(March 12, 2021) After a delay of nearly two months since approval, two proposals from NCUA – on simplifying rules for risk-based capital and on adding an “S” to the exam rating system – have been finally opened for 60-day comment periods, following publication this week in the Federal Register. Comments on both proposals are due for both May 10.
On Jan. 14, the agency board approved the two proposals to be issued for comment. The proposal on simplifying risk-based capital – an advance notice of proposed rulemaking (ANPR) adopted on a 2-1 vote with (then) Board Member Todd Harper dissenting – outlines two approaches to simplifying risk-based capital requirements.
Under the first, the agency contemplates replacing the risk-based capital rule with a risk-based leverage ratio requirement, which would use relevant risk attribute thresholds to determine which complex credit unions would be required to hold additional capital.

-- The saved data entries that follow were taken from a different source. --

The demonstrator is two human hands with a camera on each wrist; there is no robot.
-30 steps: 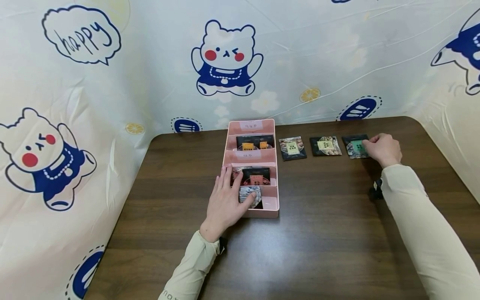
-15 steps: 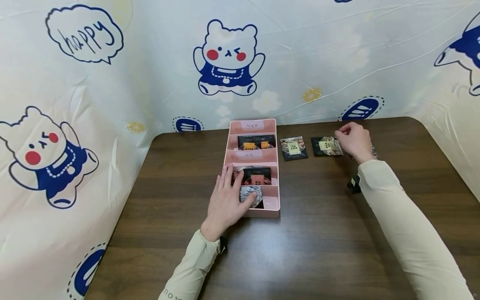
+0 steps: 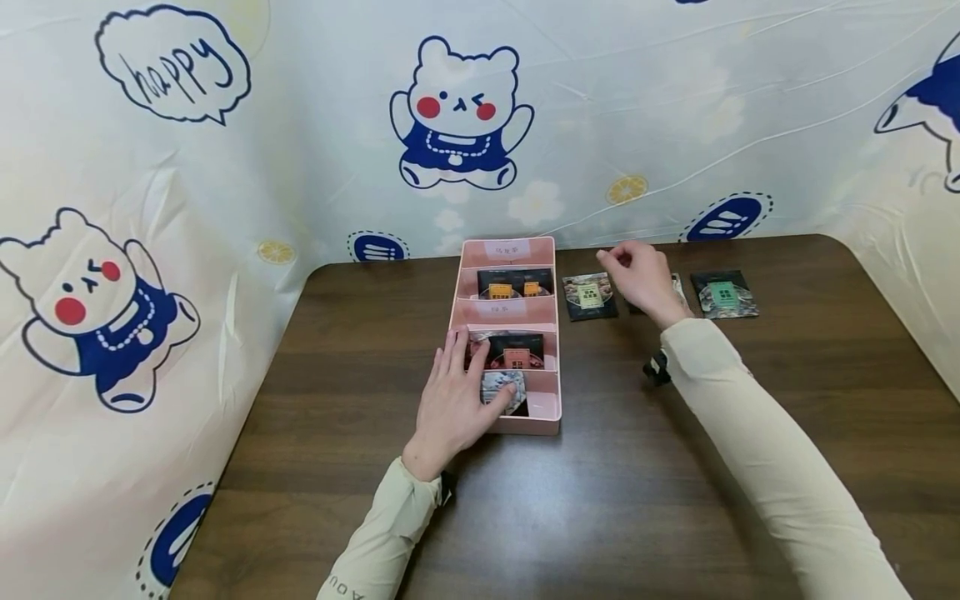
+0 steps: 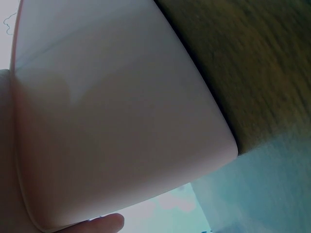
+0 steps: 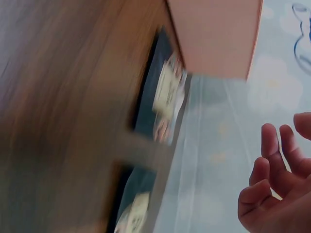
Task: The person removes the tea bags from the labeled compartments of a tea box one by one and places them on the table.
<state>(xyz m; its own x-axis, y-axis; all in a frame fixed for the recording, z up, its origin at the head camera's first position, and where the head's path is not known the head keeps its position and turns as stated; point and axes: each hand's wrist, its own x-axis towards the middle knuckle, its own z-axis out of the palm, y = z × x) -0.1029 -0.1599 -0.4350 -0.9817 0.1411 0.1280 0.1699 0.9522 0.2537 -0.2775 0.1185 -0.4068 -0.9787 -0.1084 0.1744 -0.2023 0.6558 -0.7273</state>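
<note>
A pink divided box (image 3: 504, 427) stands on the table, with my left hand (image 3: 457, 408) resting over its near left side. Its fingers stretch along the left wall and the thumb reaches over a grey-white patterned packet (image 3: 502, 383) in the front compartment. My right hand (image 3: 637, 279) is right of the box, fingers loosely bent and holding nothing, as the right wrist view also shows. Just left of its fingertips lies a black packet with a pale green label (image 3: 590, 296). A second packet (image 3: 678, 288) is mostly hidden beneath the hand. Farther right lies a packet with a teal label (image 3: 724, 293).
Packets with orange labels (image 3: 501, 290) stand in a rear compartment of the box, and a red-labelled packet (image 3: 516, 358) in a middle one. Pale paper labels (image 3: 507, 250) mark the box. A printed curtain (image 3: 585, 125) hangs right behind the wooden table (image 3: 600, 500).
My right hand has left the teal-labelled packet and moved left over the row, to near the packet closest to the box. My left hand has stayed on the box.
</note>
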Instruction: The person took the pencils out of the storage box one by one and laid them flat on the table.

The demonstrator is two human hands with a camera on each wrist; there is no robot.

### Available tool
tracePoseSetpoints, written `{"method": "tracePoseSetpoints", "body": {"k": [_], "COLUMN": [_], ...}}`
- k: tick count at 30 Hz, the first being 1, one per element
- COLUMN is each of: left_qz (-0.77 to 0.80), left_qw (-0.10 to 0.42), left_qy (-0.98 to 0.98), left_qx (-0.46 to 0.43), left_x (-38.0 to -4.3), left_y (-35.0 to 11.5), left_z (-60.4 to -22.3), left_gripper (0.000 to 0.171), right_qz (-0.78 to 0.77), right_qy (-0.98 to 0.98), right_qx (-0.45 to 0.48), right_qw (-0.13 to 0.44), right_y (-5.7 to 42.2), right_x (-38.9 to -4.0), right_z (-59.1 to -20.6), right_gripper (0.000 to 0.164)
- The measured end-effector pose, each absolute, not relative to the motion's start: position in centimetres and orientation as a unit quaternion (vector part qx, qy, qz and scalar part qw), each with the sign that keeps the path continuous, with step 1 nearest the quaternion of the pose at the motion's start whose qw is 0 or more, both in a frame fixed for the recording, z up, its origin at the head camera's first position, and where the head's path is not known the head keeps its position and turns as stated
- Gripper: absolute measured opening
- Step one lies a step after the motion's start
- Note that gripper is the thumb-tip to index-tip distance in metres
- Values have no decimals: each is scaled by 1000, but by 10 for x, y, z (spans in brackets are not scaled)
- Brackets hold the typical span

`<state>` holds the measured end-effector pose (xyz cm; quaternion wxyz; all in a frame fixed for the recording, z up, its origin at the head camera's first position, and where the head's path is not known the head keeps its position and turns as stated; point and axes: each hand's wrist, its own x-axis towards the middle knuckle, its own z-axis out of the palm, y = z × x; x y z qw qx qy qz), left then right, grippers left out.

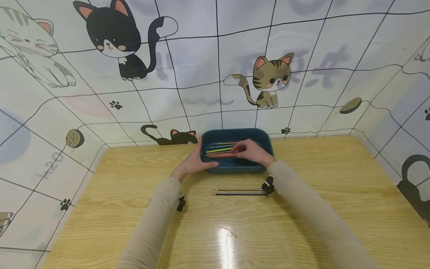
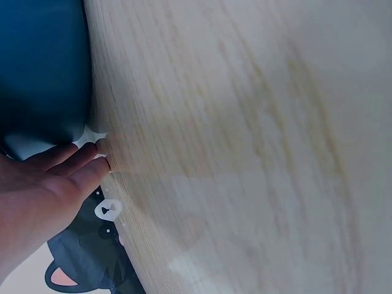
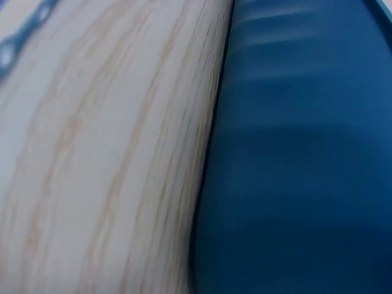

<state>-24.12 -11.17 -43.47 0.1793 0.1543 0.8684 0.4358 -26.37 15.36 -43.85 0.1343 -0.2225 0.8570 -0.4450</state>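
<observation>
A dark blue plastic basin (image 1: 235,170) stands at the back of the table, with several coloured pencils (image 1: 218,150) lying inside. My left hand (image 1: 194,161) rests against its left front corner, thumb and fingers spread wide. In the left wrist view, straight fingers (image 2: 79,162) reach beside the basin's outer wall (image 2: 46,67). Over the right side of the basin, my right hand (image 1: 250,152) reaches in and pinches a reddish-orange pencil (image 1: 220,156) near its right end. The right wrist view shows only the basin wall (image 3: 294,159) and tabletop, with the hand itself out of sight.
Two pencils (image 1: 238,191) lie side by side on the wooden table (image 1: 134,224), in front of the basin. Black wrist straps (image 1: 181,203) hang from both wrists. A cat-patterned wall covering (image 1: 201,74) closes off the back and sides.
</observation>
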Motion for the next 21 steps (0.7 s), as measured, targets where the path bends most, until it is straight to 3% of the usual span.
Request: {"method": "tracePoseSetpoints", "body": {"k": [6, 21], "left_qz": [436, 421], "left_qw": [181, 182], "left_qy": [868, 876], "left_qx": [153, 148], "left_x": [-242, -242], "left_y": [-112, -111], "left_z": [-436, -433], "left_gripper": [120, 122], "right_qz": [-453, -462], "right_qy": [852, 855], "right_qx": [-222, -223], "right_qw": [141, 82], "right_y": [154, 164], "right_x": [-262, -246], "right_z": [-438, -416], "right_gripper": [20, 18]}}
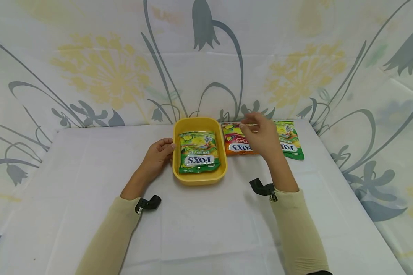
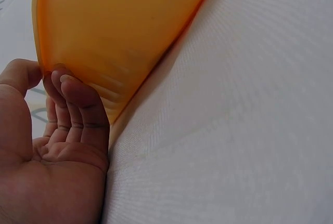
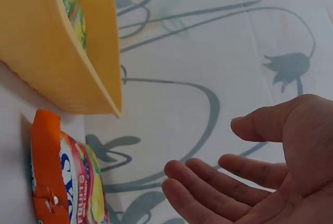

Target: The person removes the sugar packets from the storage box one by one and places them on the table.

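A yellow plastic tray [image 1: 200, 181] stands on the table, and a green candy bag [image 1: 198, 151] marked FOX'S Spring Tea lies flat inside it. My left hand [image 1: 158, 152] pinches the tray's left rim, thumb on top. In the left wrist view its fingers [image 2: 86, 104] rest against the outer wall. Above the bags to the right of the tray hovers my right hand [image 1: 261, 137], holding nothing, its fingers loosely bent. Beneath it lies an orange FOX'S Fruits candy bag [image 1: 232, 139], partly hidden by the hand. Another green candy bag [image 1: 290, 141] lies just right of that.
A white cloth covers the table [image 1: 206, 229]. Behind its back edge hangs a floral curtain [image 1: 123, 68], close behind the tray and the bags. Each wrist wears a small black camera mount [image 1: 261, 187].
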Demonstrator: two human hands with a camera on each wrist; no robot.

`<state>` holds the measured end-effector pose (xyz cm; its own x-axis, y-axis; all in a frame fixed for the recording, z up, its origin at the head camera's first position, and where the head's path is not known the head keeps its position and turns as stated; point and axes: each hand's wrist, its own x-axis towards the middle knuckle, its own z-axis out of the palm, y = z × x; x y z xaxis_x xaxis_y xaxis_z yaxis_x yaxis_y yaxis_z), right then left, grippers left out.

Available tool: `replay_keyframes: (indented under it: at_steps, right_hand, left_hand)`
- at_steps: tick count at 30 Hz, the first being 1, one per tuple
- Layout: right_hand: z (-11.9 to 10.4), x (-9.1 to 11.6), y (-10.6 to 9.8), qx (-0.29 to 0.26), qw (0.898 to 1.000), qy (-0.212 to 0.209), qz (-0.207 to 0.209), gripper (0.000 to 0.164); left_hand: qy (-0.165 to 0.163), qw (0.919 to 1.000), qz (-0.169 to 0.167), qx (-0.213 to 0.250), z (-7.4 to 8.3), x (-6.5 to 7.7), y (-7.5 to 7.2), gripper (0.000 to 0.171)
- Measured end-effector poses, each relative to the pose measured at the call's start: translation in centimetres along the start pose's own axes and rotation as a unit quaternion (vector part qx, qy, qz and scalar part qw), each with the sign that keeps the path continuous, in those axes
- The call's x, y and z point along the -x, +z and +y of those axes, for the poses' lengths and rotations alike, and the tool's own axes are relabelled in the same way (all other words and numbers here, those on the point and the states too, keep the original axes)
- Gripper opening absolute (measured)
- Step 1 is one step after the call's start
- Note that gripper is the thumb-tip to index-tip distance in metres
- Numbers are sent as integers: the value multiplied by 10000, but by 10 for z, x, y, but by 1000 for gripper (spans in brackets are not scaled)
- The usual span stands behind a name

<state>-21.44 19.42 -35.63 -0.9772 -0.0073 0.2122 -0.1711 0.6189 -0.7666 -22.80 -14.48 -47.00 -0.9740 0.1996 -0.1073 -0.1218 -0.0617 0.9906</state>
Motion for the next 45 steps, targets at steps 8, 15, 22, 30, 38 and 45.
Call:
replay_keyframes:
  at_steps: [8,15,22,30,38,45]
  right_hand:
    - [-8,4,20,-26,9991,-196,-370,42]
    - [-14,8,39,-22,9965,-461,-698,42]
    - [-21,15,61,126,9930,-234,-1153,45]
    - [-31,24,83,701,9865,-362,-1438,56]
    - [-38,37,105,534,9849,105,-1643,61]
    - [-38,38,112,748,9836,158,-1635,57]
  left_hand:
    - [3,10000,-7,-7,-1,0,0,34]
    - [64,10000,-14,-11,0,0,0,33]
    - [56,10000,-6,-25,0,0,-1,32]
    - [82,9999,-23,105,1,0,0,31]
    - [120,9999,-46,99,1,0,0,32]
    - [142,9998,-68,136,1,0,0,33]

The second approach would retain the risk-based capital rule (approved in 2015 and revised numerous times, with two delays in effective dates, and now set to take effect Jan. 1, 2022) but would enable eligible complex FICUs to opt in to a “complex credit union leverage ratio” (CCULR) framework to meet all regulatory capital requirements.
The CCULR approach would be modeled on the “community bank leverage ratio” (CBLR) framework implemented under the 2018 economic growth and regulatory relief law.
The proposal on adding an “S” – for “market sensitivity” – to the agency’s CAMEL examination rating system is aimed at ensuring the agency’s exams of credit unions include a specific look at market-risk sensitivity. In conjunction with this would be a modification in the review of credit union liquidity and asset/liability management for the “L” in CAMEL.
In January, NCUA said the proposal would bring the agency’s rating system up to date with a change that banking regulators incorporated decades ago. It would also satisfy a recommendation the agency’s inspector general has been advancing for about the past five years. It was approved for comment unanimously by the agency board.
To date, 24 state credit union regulatory agencies have adopted the “S” for state-chartered credit unions.